Instructions to follow: Output, without any change, the listing below from its opening line up to and including the line with "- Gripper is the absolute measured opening".

Dataset content:
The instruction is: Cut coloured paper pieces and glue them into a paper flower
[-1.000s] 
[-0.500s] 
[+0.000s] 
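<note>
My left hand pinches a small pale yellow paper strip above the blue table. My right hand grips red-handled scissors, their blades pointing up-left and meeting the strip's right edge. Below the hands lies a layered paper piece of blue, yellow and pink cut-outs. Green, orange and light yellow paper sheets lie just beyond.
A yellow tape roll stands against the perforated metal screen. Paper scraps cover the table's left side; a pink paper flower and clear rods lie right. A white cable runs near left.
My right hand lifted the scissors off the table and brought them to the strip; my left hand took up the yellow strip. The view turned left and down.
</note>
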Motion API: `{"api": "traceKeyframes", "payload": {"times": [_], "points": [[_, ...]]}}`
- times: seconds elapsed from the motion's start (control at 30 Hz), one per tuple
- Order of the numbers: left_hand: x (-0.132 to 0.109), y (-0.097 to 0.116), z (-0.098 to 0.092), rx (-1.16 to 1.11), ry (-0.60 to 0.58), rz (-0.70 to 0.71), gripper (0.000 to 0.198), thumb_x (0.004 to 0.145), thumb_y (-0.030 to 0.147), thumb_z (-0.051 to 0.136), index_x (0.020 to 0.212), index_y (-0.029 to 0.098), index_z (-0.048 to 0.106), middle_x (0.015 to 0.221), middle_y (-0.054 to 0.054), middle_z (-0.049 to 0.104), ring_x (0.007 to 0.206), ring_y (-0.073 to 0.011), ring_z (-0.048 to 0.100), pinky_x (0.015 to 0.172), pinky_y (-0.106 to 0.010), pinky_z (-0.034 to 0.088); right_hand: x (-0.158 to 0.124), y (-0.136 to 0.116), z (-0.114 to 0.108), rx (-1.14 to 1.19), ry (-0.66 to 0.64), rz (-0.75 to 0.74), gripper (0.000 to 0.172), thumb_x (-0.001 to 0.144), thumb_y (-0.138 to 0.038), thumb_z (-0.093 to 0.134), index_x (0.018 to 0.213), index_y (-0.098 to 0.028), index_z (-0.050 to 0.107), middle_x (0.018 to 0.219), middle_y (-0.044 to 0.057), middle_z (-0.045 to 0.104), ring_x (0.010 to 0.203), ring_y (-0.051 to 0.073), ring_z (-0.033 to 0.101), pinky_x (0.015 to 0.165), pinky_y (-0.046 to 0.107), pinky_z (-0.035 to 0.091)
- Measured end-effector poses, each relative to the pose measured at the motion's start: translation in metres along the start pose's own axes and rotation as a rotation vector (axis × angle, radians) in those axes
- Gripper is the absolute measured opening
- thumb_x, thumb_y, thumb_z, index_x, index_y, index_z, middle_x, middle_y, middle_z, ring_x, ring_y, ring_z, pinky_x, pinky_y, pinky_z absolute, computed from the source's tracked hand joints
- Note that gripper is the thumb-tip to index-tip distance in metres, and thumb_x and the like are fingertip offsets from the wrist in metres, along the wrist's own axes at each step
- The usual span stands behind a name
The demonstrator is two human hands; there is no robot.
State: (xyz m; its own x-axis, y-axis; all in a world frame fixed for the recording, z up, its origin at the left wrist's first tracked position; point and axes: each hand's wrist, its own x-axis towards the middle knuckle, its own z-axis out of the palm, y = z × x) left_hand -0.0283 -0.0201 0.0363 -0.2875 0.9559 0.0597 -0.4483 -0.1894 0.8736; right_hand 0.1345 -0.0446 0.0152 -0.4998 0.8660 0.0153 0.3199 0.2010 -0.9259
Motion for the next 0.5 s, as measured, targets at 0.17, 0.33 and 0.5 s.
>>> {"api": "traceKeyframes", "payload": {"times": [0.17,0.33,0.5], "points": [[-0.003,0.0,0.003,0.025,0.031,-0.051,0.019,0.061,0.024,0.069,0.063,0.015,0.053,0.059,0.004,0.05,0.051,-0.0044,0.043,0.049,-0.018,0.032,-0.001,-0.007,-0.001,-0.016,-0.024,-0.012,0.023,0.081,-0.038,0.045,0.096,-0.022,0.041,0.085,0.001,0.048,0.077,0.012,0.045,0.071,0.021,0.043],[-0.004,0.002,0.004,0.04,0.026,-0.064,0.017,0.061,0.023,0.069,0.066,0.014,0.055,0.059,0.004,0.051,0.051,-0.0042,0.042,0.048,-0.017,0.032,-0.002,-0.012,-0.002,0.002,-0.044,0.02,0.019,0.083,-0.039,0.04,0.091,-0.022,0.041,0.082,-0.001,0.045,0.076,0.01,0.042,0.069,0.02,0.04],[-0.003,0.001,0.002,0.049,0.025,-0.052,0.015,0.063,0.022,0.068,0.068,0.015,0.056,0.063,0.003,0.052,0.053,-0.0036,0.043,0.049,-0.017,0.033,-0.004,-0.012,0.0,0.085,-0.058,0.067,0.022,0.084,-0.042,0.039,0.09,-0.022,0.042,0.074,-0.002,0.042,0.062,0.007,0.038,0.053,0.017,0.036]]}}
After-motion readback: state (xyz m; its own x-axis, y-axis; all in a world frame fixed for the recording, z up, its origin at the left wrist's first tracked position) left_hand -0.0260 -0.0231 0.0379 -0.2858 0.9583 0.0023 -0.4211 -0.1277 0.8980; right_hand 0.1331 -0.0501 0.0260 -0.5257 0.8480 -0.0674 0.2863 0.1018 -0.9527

Answer to this problem:
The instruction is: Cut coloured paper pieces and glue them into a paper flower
[-1.000s] 
[-0.500s] 
[+0.000s] 
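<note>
My left hand pinches a small pale yellow paper strip above the blue table. My right hand grips red-handled scissors, their blades pointing up-left and meeting the strip's right edge. Below the hands lies a layered paper piece of blue, yellow and pink cut-outs. Green, orange and light yellow paper sheets lie just beyond.
A yellow tape roll stands against the perforated metal screen. Paper scraps cover the table's left side; a pink paper flower and clear rods lie right. A white cable runs near left.
My right hand lifted the scissors off the table and brought them to the strip; my left hand took up the yellow strip. The view turned left and down.
</note>
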Motion API: `{"api": "traceKeyframes", "payload": {"times": [_], "points": [[_, ...]]}}`
- times: seconds elapsed from the motion's start (control at 30 Hz), one per tuple
- Order of the numbers: left_hand: x (-0.132 to 0.109), y (-0.097 to 0.116), z (-0.098 to 0.092), rx (-1.16 to 1.11), ry (-0.60 to 0.58), rz (-0.70 to 0.71), gripper (0.000 to 0.198), thumb_x (0.004 to 0.145), thumb_y (-0.030 to 0.147), thumb_z (-0.051 to 0.136), index_x (0.020 to 0.212), index_y (-0.029 to 0.098), index_z (-0.048 to 0.106), middle_x (0.015 to 0.221), middle_y (-0.054 to 0.054), middle_z (-0.049 to 0.104), ring_x (0.007 to 0.206), ring_y (-0.073 to 0.011), ring_z (-0.048 to 0.100), pinky_x (0.015 to 0.172), pinky_y (-0.106 to 0.010), pinky_z (-0.034 to 0.088); right_hand: x (-0.158 to 0.124), y (-0.136 to 0.116), z (-0.114 to 0.108), rx (-1.14 to 1.19), ry (-0.66 to 0.64), rz (-0.75 to 0.74), gripper (0.000 to 0.172), thumb_x (-0.001 to 0.144), thumb_y (-0.138 to 0.038), thumb_z (-0.093 to 0.134), index_x (0.018 to 0.213), index_y (-0.098 to 0.028), index_z (-0.050 to 0.107), middle_x (0.018 to 0.219), middle_y (-0.044 to 0.057), middle_z (-0.045 to 0.104), ring_x (0.010 to 0.203), ring_y (-0.051 to 0.073), ring_z (-0.033 to 0.101), pinky_x (0.015 to 0.165), pinky_y (-0.046 to 0.107), pinky_z (-0.035 to 0.091)
- Measured end-effector poses, each relative to the pose measured at the motion's start: translation in metres along the start pose's own axes and rotation as a rotation vector (axis × angle, radians) in those axes
- Gripper is the absolute measured opening

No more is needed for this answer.